--- EXERCISE BRIEF ---
Return all of the data below verbatim and exclude every picture.

--- DATASET CONTENT ---
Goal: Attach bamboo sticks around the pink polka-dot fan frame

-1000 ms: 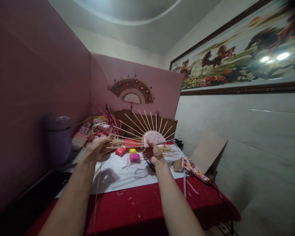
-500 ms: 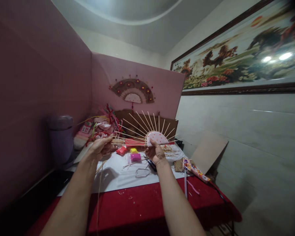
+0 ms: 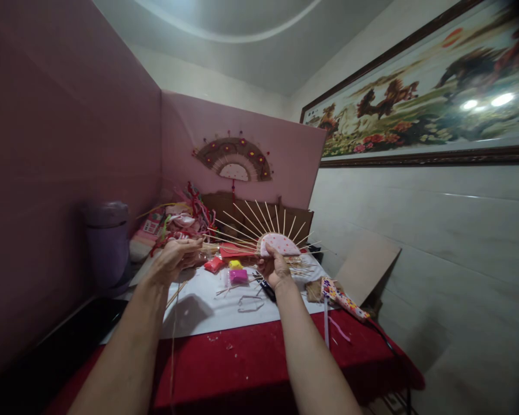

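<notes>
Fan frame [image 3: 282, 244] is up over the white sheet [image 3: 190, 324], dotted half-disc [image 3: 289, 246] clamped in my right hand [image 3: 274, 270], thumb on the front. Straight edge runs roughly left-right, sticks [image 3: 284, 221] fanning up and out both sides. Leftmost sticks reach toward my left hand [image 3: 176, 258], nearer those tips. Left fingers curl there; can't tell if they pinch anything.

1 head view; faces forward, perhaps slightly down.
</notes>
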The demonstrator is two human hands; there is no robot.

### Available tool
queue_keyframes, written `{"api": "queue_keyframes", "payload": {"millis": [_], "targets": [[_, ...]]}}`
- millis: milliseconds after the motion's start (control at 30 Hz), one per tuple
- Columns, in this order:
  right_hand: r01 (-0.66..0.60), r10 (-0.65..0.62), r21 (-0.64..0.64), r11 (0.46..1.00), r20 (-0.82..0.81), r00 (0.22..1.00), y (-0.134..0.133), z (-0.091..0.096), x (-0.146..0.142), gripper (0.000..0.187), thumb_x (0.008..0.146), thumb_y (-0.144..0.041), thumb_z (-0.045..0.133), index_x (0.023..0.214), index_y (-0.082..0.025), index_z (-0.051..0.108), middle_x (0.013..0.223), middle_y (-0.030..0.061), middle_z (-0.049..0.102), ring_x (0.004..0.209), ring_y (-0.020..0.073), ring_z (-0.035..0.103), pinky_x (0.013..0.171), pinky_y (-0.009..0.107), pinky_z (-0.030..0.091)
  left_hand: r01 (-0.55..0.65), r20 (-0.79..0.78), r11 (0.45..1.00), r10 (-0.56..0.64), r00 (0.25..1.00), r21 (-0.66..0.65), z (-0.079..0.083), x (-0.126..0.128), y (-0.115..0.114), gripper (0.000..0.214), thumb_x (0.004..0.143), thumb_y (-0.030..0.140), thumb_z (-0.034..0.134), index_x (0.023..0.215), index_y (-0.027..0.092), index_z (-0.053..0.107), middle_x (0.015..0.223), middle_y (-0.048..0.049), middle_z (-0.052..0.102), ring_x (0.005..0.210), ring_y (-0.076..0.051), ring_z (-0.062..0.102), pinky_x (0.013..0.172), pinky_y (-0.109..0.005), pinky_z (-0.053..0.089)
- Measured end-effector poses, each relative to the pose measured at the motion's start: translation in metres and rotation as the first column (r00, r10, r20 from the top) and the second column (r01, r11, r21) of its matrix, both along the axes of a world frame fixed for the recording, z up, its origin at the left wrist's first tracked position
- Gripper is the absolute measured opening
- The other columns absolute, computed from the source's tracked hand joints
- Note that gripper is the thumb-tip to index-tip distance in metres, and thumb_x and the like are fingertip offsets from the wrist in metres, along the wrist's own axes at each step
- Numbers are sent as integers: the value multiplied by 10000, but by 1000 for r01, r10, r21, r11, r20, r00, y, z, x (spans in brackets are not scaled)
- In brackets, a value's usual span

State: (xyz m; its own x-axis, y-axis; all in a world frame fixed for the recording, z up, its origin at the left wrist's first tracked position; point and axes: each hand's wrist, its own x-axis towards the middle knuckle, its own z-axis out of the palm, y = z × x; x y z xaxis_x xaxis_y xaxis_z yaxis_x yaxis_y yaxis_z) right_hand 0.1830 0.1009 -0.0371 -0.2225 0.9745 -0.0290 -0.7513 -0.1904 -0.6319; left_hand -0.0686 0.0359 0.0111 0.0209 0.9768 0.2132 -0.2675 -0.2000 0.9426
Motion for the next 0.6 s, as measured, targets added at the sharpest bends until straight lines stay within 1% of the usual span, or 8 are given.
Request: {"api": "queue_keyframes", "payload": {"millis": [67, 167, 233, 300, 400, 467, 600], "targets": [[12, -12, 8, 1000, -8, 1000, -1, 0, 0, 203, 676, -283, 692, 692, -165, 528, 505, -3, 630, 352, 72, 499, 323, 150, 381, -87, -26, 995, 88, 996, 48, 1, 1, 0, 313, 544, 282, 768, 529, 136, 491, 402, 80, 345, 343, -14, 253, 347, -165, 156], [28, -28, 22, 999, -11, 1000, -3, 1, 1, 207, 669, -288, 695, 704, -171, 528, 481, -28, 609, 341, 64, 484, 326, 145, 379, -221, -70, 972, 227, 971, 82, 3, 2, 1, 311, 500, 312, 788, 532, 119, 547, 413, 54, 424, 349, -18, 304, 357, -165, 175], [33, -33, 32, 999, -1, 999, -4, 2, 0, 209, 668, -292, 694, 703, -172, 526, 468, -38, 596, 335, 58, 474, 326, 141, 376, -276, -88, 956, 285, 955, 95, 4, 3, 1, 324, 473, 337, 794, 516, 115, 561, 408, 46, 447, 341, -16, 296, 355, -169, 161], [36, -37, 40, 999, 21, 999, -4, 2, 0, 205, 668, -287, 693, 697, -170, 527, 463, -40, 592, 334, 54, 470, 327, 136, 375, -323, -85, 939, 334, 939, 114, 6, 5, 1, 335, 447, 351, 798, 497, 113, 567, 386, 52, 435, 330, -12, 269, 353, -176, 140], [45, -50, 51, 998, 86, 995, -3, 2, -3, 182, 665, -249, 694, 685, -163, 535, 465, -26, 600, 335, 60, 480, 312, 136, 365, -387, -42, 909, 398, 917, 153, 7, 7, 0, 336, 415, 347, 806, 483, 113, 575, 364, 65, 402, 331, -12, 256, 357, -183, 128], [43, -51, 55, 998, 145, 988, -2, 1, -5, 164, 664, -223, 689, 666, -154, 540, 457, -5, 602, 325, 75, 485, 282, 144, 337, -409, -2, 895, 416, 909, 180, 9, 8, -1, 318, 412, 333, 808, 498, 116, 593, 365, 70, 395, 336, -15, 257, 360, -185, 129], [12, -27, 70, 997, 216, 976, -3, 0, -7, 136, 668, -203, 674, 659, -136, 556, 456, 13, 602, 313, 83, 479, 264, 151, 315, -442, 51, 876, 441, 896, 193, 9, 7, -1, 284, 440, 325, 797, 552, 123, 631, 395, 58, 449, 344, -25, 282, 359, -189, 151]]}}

--- ANSWER TO THIS TASK ---
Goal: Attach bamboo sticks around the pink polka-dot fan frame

-1000 ms: 
-500 ms: 
+0 ms: 

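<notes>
Fan frame [image 3: 282, 244] is up over the white sheet [image 3: 190, 324], dotted half-disc [image 3: 289, 246] clamped in my right hand [image 3: 274, 270], thumb on the front. Straight edge runs roughly left-right, sticks [image 3: 284, 221] fanning up and out both sides. Leftmost sticks reach toward my left hand [image 3: 176, 258], nearer those tips. Left fingers curl there; can't tell if they pinch anything.

1 head view; faces forward, perhaps slightly down.
</notes>
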The demonstrator is two human hands; there is no robot.

### Available tool
queue_keyframes, written `{"api": "queue_keyframes", "payload": {"millis": [_], "targets": [[_, ...]]}}`
- millis: milliseconds after the motion's start (control at 30 Hz), one per tuple
- Columns, in this order:
  right_hand: r01 (-0.66..0.60), r10 (-0.65..0.62), r21 (-0.64..0.64), r11 (0.46..1.00), r20 (-0.82..0.81), r00 (0.22..1.00), y (-0.134..0.133), z (-0.091..0.096), x (-0.146..0.142), gripper (0.000..0.187), thumb_x (0.008..0.146), thumb_y (-0.144..0.041), thumb_z (-0.045..0.133), index_x (0.023..0.214), index_y (-0.082..0.025), index_z (-0.051..0.108), middle_x (0.013..0.223), middle_y (-0.030..0.061), middle_z (-0.049..0.102), ring_x (0.004..0.209), ring_y (-0.020..0.073), ring_z (-0.035..0.103), pinky_x (0.013..0.171), pinky_y (-0.009..0.107), pinky_z (-0.030..0.091)
  left_hand: r01 (-0.55..0.65), r20 (-0.79..0.78), r11 (0.45..1.00), r10 (-0.56..0.64), r00 (0.25..1.00), r21 (-0.66..0.65), z (-0.079..0.083), x (-0.126..0.128), y (-0.115..0.114), gripper (0.000..0.214), thumb_x (0.004..0.143), thumb_y (-0.030..0.140), thumb_z (-0.034..0.134), index_x (0.023..0.215), index_y (-0.027..0.092), index_z (-0.053..0.107), middle_x (0.015..0.223), middle_y (-0.048..0.049), middle_z (-0.052..0.102), ring_x (0.005..0.210), ring_y (-0.076..0.051), ring_z (-0.062..0.102), pinky_x (0.013..0.172), pinky_y (-0.109..0.005), pinky_z (-0.053..0.089)
- Measured end-effector poses, each relative to the pose measured at the motion's start: translation in metres and rotation as the first column (r00, r10, r20 from the top) and the second column (r01, r11, r21) of its matrix, both along the axes of a world frame fixed for the recording, z up, its origin at the left wrist's first tracked position
- Gripper is the absolute measured opening
- The other columns absolute, computed from the source's tracked hand joints
- Note that gripper is the thumb-tip to index-tip distance in metres, and thumb_x and the like are fingertip offsets from the wrist in metres, along the wrist's own axes at each step
- Numbers are sent as integers: the value multiplied by 10000, but by 1000 for r01, r10, r21, r11, r20, r00, y, z, x (spans in brackets are not scaled)
- In brackets, a value's usual span

State: (xyz m; its own x-axis, y-axis; all in a world frame fixed for the recording, z up, its origin at the left wrist's first tracked position; point and axes: each hand's wrist, its own x-axis towards the middle knuckle, its own z-axis out of the palm, y = z × x; x y z xaxis_x xaxis_y xaxis_z yaxis_x yaxis_y yaxis_z) right_hand 0.1830 0.1009 -0.0371 -0.2225 0.9745 -0.0290 -0.7513 -0.1904 -0.6319; left_hand -0.0686 0.0359 0.0111 0.0209 0.9768 0.2132 -0.2675 -0.2000 0.9426
Motion for the next 0.6 s, as measured, targets added at the sharpest bends until straight lines stay within 1% of the usual span, or 8 are given.
Request: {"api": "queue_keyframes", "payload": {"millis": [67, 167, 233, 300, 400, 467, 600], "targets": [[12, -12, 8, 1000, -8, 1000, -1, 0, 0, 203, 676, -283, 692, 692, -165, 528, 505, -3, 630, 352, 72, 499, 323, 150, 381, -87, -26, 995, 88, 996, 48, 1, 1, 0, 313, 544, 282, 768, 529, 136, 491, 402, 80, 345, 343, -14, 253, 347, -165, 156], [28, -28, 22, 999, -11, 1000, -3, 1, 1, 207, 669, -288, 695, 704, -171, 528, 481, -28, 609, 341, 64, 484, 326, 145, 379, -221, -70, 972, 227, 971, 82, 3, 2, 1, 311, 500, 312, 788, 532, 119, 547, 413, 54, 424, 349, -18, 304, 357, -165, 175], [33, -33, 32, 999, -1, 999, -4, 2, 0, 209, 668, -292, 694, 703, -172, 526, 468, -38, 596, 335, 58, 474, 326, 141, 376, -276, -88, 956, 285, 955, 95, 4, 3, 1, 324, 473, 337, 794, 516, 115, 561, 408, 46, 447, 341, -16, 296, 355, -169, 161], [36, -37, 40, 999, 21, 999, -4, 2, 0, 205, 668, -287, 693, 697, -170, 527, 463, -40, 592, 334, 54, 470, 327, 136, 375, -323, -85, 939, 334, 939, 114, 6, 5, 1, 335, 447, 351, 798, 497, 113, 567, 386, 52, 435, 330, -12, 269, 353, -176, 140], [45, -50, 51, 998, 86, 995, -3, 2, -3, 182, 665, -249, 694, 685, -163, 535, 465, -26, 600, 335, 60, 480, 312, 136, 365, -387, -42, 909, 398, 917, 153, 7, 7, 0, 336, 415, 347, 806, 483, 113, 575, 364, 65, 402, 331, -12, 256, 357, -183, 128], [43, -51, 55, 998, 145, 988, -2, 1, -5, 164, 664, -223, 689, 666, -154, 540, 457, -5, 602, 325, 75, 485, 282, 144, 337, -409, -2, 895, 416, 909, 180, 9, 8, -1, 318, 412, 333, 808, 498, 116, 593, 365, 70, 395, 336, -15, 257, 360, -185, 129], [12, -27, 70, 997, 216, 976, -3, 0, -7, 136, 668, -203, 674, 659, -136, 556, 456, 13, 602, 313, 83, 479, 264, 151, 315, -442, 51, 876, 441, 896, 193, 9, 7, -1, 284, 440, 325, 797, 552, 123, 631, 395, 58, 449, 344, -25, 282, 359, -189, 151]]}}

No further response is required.